EXERCISE OBJECTIVE:
Go through the listing and retype each line exactly.

--------------------

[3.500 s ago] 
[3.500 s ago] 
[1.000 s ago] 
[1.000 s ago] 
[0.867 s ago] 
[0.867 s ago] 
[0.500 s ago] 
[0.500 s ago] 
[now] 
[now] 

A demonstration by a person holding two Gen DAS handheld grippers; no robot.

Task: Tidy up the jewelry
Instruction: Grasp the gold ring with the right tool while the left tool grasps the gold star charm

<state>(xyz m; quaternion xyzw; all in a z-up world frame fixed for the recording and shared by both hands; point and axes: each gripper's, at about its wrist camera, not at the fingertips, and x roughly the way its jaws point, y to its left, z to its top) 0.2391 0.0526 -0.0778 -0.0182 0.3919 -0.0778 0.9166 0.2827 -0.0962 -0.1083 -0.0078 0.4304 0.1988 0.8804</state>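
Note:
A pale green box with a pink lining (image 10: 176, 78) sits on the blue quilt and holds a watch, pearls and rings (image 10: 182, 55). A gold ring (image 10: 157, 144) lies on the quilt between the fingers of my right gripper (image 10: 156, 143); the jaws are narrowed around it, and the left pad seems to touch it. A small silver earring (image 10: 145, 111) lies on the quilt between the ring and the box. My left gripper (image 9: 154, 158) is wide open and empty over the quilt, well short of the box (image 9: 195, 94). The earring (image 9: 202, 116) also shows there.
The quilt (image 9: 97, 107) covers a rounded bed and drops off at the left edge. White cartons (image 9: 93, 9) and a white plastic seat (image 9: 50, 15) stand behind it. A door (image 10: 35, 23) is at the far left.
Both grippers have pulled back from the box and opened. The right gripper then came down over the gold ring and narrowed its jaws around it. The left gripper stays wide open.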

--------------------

RESPONSE TO THIS EXERCISE:
[3.500 s ago] 
[3.500 s ago] 
[1.000 s ago] 
[1.000 s ago] 
[0.867 s ago] 
[0.867 s ago] 
[0.500 s ago] 
[0.500 s ago] 
[now] 
[now] 

A demonstration by a person holding two Gen DAS handheld grippers; no robot.

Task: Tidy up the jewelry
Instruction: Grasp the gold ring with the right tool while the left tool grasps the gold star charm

<state>(xyz m; quaternion xyzw; all in a z-up world frame fixed for the recording and shared by both hands; point and axes: each gripper's, at about its wrist camera, not at the fingertips, and x roughly the way its jaws point, y to its left, z to its top) 0.2391 0.0526 -0.0778 -0.0182 0.3919 -0.0778 0.9166 0.2827 -0.0962 -0.1083 -0.0078 0.4304 0.1988 0.8804</state>
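Note:
A pale green box with a pink lining (image 10: 176, 78) sits on the blue quilt and holds a watch, pearls and rings (image 10: 182, 55). A gold ring (image 10: 157, 144) lies on the quilt between the fingers of my right gripper (image 10: 156, 143); the jaws are narrowed around it, and the left pad seems to touch it. A small silver earring (image 10: 145, 111) lies on the quilt between the ring and the box. My left gripper (image 9: 154, 158) is wide open and empty over the quilt, well short of the box (image 9: 195, 94). The earring (image 9: 202, 116) also shows there.
The quilt (image 9: 97, 107) covers a rounded bed and drops off at the left edge. White cartons (image 9: 93, 9) and a white plastic seat (image 9: 50, 15) stand behind it. A door (image 10: 35, 23) is at the far left.
Both grippers have pulled back from the box and opened. The right gripper then came down over the gold ring and narrowed its jaws around it. The left gripper stays wide open.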

Besides this answer, the exercise requires nothing else.